Without caching, naive recursive fib is exponential (recomputes the same sub-calls repeatedly). lru_cache turns it into linear time by remembering every fib(n) result already computed — an "LRU" (least recently used) eviction policy discards the oldest entries once maxsize is exceeded (or never evicts, if maxsize=None).

Requirements and gotchas

  • Arguments must be hashable — you can't cache a call with a list or dict argument, since the cache key is built from the arguments themselves (as if put in a dict). Pass tuples or frozensets instead.
  • Only for pure functions — the cache doesn't know if the function has side effects or depends on external mutable state; caching a function whose result depends on something other than its arguments (current time, a database row that can change) will return stale results.
  • Memory: maxsize=None caches unboundedly — fine for a small, fixed input domain, dangerous for functions called with unbounded/unique arguments (e.g., caching by user-supplied string with no upper bound).
  • Caching instance methods: @lru_cache on a method caches by (self, *args), which keeps self alive for as long as the cache entry exists — this can prevent garbage collection of instances you expected to be freed. A common workaround is caching a module-level function that takes only the needed hashable data instead of the whole self.

cache vs lru_cache

@functools.cache   # Python 3.9+, equivalent to lru_cache(maxsize=None)
def expensive(n):
    ...

functools.cache is a simpler alias for an unbounded cache, useful when you know the input domain is naturally small/finite and don't need eviction.

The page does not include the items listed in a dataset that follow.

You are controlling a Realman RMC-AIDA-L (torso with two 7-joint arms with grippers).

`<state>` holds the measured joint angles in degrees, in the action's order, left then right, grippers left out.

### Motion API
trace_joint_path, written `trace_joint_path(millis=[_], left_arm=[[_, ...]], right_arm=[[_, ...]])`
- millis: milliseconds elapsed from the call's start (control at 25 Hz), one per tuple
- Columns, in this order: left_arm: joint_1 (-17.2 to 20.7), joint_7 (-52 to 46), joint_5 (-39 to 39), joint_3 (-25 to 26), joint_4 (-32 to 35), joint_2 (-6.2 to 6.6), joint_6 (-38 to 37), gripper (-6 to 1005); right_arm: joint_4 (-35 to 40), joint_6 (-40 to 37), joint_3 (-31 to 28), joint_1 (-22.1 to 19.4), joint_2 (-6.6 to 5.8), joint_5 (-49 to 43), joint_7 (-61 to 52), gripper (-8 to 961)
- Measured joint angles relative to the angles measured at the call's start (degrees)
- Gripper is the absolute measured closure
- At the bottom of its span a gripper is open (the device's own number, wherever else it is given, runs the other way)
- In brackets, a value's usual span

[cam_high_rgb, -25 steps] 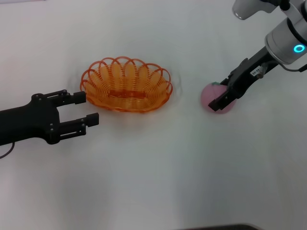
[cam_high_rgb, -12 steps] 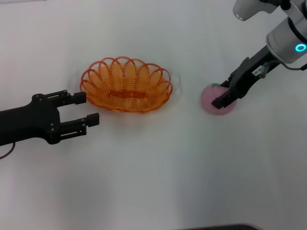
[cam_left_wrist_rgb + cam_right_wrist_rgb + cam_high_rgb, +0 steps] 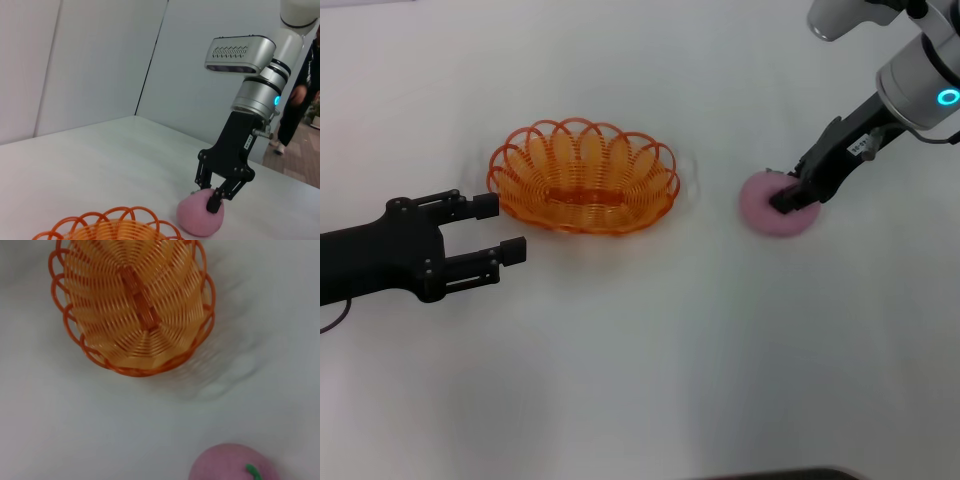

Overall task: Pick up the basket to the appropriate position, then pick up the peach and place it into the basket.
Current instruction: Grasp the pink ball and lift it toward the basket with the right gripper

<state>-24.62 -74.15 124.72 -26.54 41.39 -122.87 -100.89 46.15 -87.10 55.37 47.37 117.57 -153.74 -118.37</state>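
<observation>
On the white desk (image 3: pixel 640 360) the left tool (image 3: pixel 505 227) lies low at the left with its two black fingers spread wide, holding nothing, just beside the near-left rim of the one basket (image 3: pixel 583 177). That single orange wire basket sits upright on the desk, left of centre, with nothing inside it. Well apart to its right lies the one pink peach (image 3: pixel 775 205), resting on the desk. The right tool (image 3: pixel 786 196) reaches down from the upper right and its fingers straddle the peach's top, pressed against it on either side.
</observation>
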Motion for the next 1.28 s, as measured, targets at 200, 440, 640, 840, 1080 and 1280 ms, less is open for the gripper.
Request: trace_joint_path(millis=[200, 440, 640, 840, 1080, 1280], left_arm=[[-0.02, -0.02, 0.00, 0.00, 0.00, 0.00, 0.00, 288], [-0.08, -0.04, 0.00, 0.00, 0.00, 0.00, 0.00, 289], [-0.08, -0.03, -0.01, 0.00, 0.00, 0.00, 0.00, 290], [0.05, -0.04, -0.01, 0.00, 0.00, -0.01, 0.00, 290], [0.10, -0.04, -0.01, 0.00, 0.00, -0.06, 0.00, 288], [0.17, 0.02, -0.01, 0.00, 0.00, -0.09, 0.12, 289]], right_arm=[[0.00, -0.01, 0.00, 0.03, -0.06, -0.04, -0.22, 690], [0.00, -0.09, 0.00, 0.07, -0.07, -0.31, -0.27, 745], [0.00, -0.09, 0.00, 0.14, -0.06, -0.33, -0.28, 805], [0.00, -0.16, 0.00, 0.18, -0.06, -0.38, -0.27, 835], [0.14, -0.40, 0.00, 0.18, -0.12, -0.42, -0.17, 844], [3.43, -2.80, -0.26, 0.01, 0.14, -0.19, -0.28, 843]])
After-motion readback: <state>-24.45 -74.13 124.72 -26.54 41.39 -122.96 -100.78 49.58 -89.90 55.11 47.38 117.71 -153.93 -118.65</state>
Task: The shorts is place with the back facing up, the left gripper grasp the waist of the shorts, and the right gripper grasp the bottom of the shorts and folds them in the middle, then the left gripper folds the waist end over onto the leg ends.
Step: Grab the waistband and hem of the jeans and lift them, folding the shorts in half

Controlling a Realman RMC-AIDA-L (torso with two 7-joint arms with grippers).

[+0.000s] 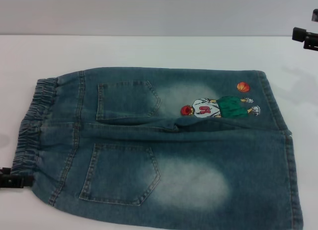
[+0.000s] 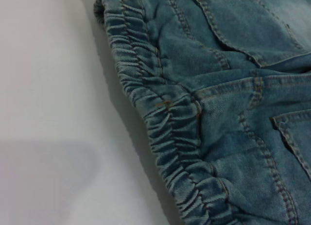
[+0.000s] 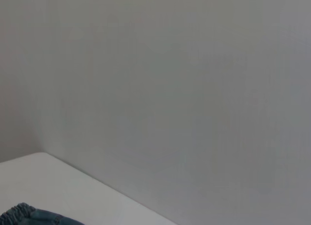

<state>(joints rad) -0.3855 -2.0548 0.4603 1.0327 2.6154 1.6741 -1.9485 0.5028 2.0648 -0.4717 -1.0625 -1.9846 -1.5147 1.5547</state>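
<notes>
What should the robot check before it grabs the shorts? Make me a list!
1. Shorts lie flat, back pockets up: ok.
2. Waist of the shorts uncovered on the robot's left: ok.
3. Bottom of the shorts within reach: cannot tell, its near corner runs out of view.
4. Left gripper beside the waist: ok, at its near end.
5. Right gripper close to the hems: not ok, raised and far back.
6. Grippers open: cannot tell.
</notes>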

Interview-ready summary: lru_cache memoizes pure functions keyed by their (hashable) arguments, turning repeated/recursive expensive computation into cheap lookups — but it requires hashable arguments, assumes no side effects or external state dependence, and can extend an object's lifetime unexpectedly when applied to instance methods.

Basic usage

from functools import partial

def power(base, exponent):
    return base ** exponent

square = partial(power, exponent=2)
cube = partial(power, exponent=3)

square(5)   # 25
cube(5)     # 125

square and cube are new callables with exponent pre-bound; calling them only needs the remaining argument (base).

Equivalent lambda

square = lambda base: power(base, exponent=2)

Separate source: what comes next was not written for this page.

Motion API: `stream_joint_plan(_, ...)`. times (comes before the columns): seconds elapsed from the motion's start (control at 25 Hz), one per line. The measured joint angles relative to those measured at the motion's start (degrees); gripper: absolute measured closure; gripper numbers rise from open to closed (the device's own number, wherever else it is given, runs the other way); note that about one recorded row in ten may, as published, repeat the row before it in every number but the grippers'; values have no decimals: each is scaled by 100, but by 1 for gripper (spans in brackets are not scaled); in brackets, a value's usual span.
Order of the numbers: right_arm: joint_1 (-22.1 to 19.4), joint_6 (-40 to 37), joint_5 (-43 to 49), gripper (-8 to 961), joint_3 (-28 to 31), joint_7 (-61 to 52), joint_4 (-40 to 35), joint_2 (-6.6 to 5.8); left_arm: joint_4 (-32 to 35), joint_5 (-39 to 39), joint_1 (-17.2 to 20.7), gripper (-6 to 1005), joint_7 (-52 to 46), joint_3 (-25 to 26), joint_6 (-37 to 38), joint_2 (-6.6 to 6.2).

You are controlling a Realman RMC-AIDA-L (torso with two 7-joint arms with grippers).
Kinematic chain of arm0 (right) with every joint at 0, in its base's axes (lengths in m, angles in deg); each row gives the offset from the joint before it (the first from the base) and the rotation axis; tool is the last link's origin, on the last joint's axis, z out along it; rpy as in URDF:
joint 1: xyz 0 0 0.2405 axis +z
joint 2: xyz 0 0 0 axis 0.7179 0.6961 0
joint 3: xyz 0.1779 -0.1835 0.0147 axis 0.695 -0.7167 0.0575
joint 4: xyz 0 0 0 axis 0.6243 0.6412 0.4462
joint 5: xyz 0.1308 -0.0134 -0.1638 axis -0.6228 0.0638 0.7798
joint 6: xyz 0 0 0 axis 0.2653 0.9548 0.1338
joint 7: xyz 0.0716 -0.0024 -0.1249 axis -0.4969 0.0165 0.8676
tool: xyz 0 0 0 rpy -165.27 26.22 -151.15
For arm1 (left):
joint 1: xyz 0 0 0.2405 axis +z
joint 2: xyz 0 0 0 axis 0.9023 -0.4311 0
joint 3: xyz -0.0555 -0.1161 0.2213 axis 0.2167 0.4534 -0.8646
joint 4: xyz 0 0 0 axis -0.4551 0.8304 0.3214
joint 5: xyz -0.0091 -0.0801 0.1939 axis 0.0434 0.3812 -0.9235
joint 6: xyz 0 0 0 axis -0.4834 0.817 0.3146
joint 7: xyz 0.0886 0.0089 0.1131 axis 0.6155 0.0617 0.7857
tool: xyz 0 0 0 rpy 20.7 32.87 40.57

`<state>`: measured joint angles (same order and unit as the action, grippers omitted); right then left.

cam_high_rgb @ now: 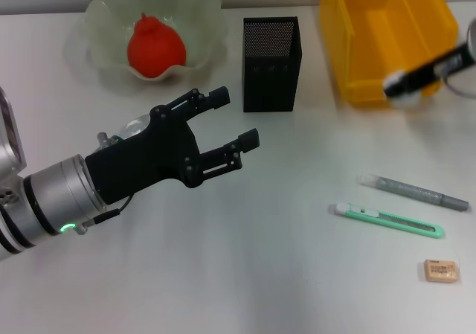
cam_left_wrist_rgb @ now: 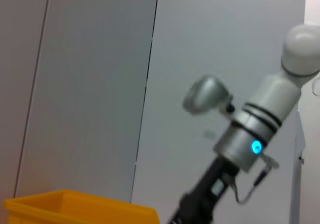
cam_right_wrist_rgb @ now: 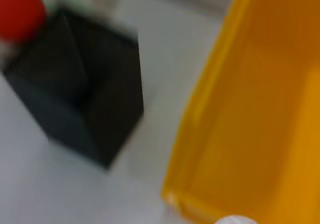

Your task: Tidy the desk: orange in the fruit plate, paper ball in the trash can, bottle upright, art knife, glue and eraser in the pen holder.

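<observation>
The orange (cam_high_rgb: 155, 45), red-orange with a pointed top, lies in the translucent fruit plate (cam_high_rgb: 201, 7) at the back left. My left gripper (cam_high_rgb: 236, 118) hovers open and empty over the table, in front of the plate and left of the black mesh pen holder (cam_high_rgb: 271, 65). A clear shiny bit (cam_high_rgb: 132, 129) peeks from behind its palm; I cannot tell whether it is the bottle. The grey glue stick (cam_high_rgb: 413, 191), green art knife (cam_high_rgb: 387, 221) and tan eraser (cam_high_rgb: 441, 271) lie at the front right. My right gripper (cam_high_rgb: 416, 77) hangs at the front rim of the yellow trash can (cam_high_rgb: 387, 29) with something white at its tip. No paper ball is clearly visible.
The left wrist view shows the right arm (cam_left_wrist_rgb: 250, 129) against a grey wall and a corner of the yellow trash can (cam_left_wrist_rgb: 75, 204). The right wrist view shows the trash can's wall (cam_right_wrist_rgb: 250, 109) beside the pen holder (cam_right_wrist_rgb: 80, 94).
</observation>
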<state>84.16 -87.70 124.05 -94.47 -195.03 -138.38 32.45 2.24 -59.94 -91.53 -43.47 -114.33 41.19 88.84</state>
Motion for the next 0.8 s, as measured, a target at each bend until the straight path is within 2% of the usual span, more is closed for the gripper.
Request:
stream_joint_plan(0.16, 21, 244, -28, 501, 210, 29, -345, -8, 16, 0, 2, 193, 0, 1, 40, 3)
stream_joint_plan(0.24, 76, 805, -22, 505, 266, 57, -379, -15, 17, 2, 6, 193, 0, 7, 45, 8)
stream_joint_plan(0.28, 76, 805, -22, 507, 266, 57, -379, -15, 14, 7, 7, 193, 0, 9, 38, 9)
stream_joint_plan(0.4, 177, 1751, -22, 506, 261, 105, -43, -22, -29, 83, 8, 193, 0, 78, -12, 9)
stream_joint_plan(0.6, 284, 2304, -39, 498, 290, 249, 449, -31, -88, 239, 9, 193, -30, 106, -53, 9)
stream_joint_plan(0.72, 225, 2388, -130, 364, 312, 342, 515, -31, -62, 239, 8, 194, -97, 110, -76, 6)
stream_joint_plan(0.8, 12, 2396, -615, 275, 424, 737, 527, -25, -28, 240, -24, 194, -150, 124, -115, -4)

Functionally similar for simple cases, but partial has real advantages:

  • Introspectable: square.func, square.args, square.keywords let you inspect what's pre-filled — useful for debugging or building generic tooling around partially-applied callables.
  • Picklable: partial objects can be pickled (as long as the underlying function and bound arguments are), which matters for multiprocessing (worker functions passed to a process pool must be picklable) — a lambda cannot be pickled at all.
  • Clearer intent: partial(power, exponent=2) reads as "power, with exponent fixed at 2," which is more self-documenting than a lambda wrapping a call.

A common real use: multiprocessing/callback APIs

from functools import partial
from multiprocessing import Pool

def process(item, config):
    return item * config["factor"]

with Pool() as pool:
    results = pool.map(partial(process, config={"factor": 3}), [1, 2, 3])

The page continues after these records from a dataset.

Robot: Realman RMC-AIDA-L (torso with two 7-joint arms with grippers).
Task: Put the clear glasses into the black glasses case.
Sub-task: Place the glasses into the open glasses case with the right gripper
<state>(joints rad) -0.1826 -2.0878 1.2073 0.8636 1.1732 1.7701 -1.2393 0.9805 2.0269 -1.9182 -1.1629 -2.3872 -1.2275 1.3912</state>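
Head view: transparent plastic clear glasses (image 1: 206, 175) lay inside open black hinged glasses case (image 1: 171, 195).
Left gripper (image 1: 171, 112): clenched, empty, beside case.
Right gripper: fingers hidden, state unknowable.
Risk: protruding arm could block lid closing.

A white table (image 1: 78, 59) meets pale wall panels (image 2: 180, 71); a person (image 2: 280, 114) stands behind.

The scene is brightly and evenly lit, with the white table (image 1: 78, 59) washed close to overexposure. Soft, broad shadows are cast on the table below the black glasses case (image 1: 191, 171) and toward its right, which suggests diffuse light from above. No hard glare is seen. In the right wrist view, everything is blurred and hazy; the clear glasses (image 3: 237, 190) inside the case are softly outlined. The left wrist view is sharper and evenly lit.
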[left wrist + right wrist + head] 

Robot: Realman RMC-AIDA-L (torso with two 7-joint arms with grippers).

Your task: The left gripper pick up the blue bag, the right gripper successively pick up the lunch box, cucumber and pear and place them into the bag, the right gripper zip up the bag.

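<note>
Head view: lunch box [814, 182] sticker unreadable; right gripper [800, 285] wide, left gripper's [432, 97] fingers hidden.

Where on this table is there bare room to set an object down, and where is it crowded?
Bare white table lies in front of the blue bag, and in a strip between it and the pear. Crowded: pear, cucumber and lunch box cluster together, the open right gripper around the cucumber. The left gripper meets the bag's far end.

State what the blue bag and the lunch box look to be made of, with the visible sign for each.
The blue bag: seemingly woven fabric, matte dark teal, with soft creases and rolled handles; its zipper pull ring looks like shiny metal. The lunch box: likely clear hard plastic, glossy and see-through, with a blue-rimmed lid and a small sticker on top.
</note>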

Since worker functions passed across process boundaries must be picklable, partial is the standard way to "bake in" extra arguments for a function used as a callback, where a lambda would fail to pickle.

Interview-ready summary: partial pre-fills some of a function's arguments and returns a new, real callable object — functionally similar to a wrapping lambda, but introspectable and picklable, which matters for tooling and multiprocessing in particular.